There are many reasons variation and changes occur, especially over a longer period of time and when a system scales. It's difficult to scope out a project and forsee all the ways in which it will interact in the larger system by the time it's implemented.

I could talk about the need for constant iteration in the design process but I think that topic has been long exhausted. We know that engineering requires flexibility throughout the design, implementation, and productionization process. Instead, I want to say that even with the systems in place to encourage iterative development, tech debt is seemingly inevitable.

There is always a new feature to implement, a customer request, an exciting new microservice that will be the all-encompassing control plane of our engineering brain's dreams. There are operational tasks constantly arising and bugs that need to be addressed faster than we can find a "perfect" solution. So if tech debt is inevitable, why do we look at with disgust and not embrace it for what it can teach us.

When I started the performance optimizations the first thing I did was look at the original design doc. How did we go from that to the patchwork code in front of me? Do these bottlenecks jump out at me in the architecture diagram? Asking questions like that not only helped me with my task but when a few weeks ago a new project proposal was dropped in a neatly formatted google doc and slacked to me, I could immediately see similarities in the architecture to the one I had just decided needed to be severely altered.

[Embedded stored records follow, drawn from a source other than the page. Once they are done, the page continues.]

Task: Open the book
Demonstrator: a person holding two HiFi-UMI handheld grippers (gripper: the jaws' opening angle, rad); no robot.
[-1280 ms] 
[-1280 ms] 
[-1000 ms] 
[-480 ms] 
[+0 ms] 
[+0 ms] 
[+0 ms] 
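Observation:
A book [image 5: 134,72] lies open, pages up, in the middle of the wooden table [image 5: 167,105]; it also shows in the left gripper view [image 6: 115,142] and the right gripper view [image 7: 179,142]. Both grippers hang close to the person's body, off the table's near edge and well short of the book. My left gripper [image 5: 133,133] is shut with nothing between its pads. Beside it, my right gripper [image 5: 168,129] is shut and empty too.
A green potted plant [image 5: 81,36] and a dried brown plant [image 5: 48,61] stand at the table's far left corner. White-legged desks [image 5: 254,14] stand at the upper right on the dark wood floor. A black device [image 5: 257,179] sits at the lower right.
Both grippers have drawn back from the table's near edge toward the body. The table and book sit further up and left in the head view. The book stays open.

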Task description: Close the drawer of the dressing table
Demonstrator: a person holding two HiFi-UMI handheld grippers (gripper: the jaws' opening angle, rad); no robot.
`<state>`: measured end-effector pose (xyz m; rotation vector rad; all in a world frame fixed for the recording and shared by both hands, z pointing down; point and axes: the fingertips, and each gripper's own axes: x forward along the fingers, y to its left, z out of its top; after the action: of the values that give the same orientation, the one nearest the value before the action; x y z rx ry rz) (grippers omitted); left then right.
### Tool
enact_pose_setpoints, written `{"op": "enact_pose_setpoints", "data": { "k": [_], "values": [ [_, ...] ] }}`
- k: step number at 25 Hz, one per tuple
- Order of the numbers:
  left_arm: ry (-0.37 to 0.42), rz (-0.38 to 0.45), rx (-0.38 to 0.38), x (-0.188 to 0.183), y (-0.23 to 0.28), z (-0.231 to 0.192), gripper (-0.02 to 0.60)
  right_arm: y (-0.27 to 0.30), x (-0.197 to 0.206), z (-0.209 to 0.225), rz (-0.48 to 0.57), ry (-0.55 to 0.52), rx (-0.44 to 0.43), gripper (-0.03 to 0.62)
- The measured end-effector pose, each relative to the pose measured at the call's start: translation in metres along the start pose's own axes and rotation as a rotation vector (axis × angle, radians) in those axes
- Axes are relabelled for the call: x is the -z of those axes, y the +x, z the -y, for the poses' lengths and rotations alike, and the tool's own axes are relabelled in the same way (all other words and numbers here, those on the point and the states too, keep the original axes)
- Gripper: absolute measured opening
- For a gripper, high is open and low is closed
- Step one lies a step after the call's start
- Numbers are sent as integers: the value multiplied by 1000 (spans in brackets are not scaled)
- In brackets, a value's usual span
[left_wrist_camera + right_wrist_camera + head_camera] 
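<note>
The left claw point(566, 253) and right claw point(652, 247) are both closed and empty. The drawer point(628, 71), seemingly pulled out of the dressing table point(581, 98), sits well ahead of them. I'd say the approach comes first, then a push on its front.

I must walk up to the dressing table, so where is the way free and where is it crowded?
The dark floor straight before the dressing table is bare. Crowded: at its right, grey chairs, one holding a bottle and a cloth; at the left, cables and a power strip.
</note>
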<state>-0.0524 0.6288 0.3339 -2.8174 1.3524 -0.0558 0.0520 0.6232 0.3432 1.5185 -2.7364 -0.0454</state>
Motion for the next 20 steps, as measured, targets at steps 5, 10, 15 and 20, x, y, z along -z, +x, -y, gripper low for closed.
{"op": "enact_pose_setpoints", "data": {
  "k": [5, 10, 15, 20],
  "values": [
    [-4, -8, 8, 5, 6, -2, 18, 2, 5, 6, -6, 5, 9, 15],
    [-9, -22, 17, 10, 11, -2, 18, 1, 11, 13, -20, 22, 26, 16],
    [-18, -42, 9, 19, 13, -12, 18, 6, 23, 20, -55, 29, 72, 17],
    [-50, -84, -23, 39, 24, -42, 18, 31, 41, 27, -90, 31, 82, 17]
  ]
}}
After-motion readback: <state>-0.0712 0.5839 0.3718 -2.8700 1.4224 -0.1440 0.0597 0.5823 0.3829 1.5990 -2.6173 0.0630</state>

Now we can learn from the past, we can talk about the ways this might scale differently, how this service might take load in a way we can't conceptualize right now, what data might we want to collect this time round so we don't fall into the same traps, etc., etc. To me, the service that I own is not something to be ashamed of or annoyed at, it is an artifact of what our system looked like at the time and it is a learning tool for how to build moving forward.

When we look at tech debt as dead weight on an organization or product, we see it as a prison of our own making. Tech debt hold lessons for future work, it reminds us that scoping projects correctly is key to their success, and that while we will have to devote some engineering time to future optimizations and improvements; whatever we build today will always be better than what we built yesterday.